El sueño de ver a Juan Soto con los Tigres del Licey estuvo más cerca de lo que muchos creen… pero como suele pasar en el béisbol moderno, la burocracia y el timing hicieron de las suyas.
El estelar jardinero dominicano reveló que estuvo preparado para uniformarse con el conjunto azul durante la pasada temporada invernal, pero un permiso que llegó demasiado tarde y la eliminación del equipo impidieron su debut en la LIDOM.
“Estaba preparado, solo esperando a que me dieran la oportunidad… no se pudo este año, pero espero hacerlo la próxima temporada”, expresó Soto, dejando claro que la intención siempre estuvo ahí.

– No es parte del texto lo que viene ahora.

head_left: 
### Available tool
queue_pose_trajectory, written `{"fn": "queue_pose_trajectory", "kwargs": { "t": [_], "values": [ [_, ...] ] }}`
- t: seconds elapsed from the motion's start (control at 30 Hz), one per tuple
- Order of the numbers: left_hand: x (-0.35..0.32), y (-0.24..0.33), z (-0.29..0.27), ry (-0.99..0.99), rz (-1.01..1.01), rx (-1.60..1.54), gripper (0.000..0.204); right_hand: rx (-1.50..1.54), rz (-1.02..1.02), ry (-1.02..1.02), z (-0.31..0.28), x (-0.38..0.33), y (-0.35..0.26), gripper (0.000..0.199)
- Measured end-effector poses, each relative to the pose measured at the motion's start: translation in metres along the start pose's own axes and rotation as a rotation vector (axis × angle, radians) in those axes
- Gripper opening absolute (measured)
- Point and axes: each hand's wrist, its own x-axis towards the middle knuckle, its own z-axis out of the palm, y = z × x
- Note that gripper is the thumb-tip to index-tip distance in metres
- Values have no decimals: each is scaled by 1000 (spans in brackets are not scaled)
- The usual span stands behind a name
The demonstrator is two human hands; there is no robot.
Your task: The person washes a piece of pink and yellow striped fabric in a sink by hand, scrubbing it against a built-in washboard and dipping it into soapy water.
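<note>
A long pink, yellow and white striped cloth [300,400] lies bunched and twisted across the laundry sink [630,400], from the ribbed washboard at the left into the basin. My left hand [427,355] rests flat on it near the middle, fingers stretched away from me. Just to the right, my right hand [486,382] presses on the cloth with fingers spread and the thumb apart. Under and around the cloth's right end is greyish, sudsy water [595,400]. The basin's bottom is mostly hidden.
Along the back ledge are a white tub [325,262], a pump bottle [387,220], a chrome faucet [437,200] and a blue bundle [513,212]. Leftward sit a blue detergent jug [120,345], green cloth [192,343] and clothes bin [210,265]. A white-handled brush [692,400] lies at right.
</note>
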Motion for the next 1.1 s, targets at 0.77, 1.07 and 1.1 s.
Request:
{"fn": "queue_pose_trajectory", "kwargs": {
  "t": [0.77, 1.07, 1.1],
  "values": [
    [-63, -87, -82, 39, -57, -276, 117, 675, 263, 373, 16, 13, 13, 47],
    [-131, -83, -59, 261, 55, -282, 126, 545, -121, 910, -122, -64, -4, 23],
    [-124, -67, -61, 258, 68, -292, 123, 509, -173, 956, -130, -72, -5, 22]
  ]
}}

Lejos de ser un simple comentario para quedar bien con la fanaticada, el mensaje suena serio. Soto mantiene el deseo de jugar en la liga dominicana, algo que no todos los jugadores de su nivel siquiera consideran cuando están en la cima de las Grandes Ligas.
Y no estamos hablando de cualquier pelotero. Soto llega a 2026 como una de las principales figuras del béisbol mundial, respaldado por números sólidos y un contrato histórico que lo coloca bajo presión constante. Aun así, su enfoque sigue siendo colectivo, destacando el ambiente competitivo y las mejoras en su equipo de MLB, el cual considera “bien balanceado” y con reales aspiraciones.
Además, su rendimiento reciente respalda el hype. En el Clásico Mundial de Béisbol, el dominicano mostró su impacto ofensivo con poder y disciplina en el plato, confirmando que sigue siendo uno de los bateadores más peligrosos del planeta.
Mientras tanto, en la LIDOM, la posibilidad de verlo con el Licey sigue generando expectativa. No es solo por el talento, es por lo que representa: una superestrella en pleno apogeo decidiendo jugar en casa, algo que se ha vuelto casi un lujo en estos tiempos.
En resumen, Soto no se quitó… simplemente no lo dejaron llegar a tiempo. Pero si todo se alinea, la próxima temporada podría finalmente traer ese debut que la fanaticada azul lleva años esperando.
Y siendo honestos, si eso pasa, el estadio no se llena… se desborda.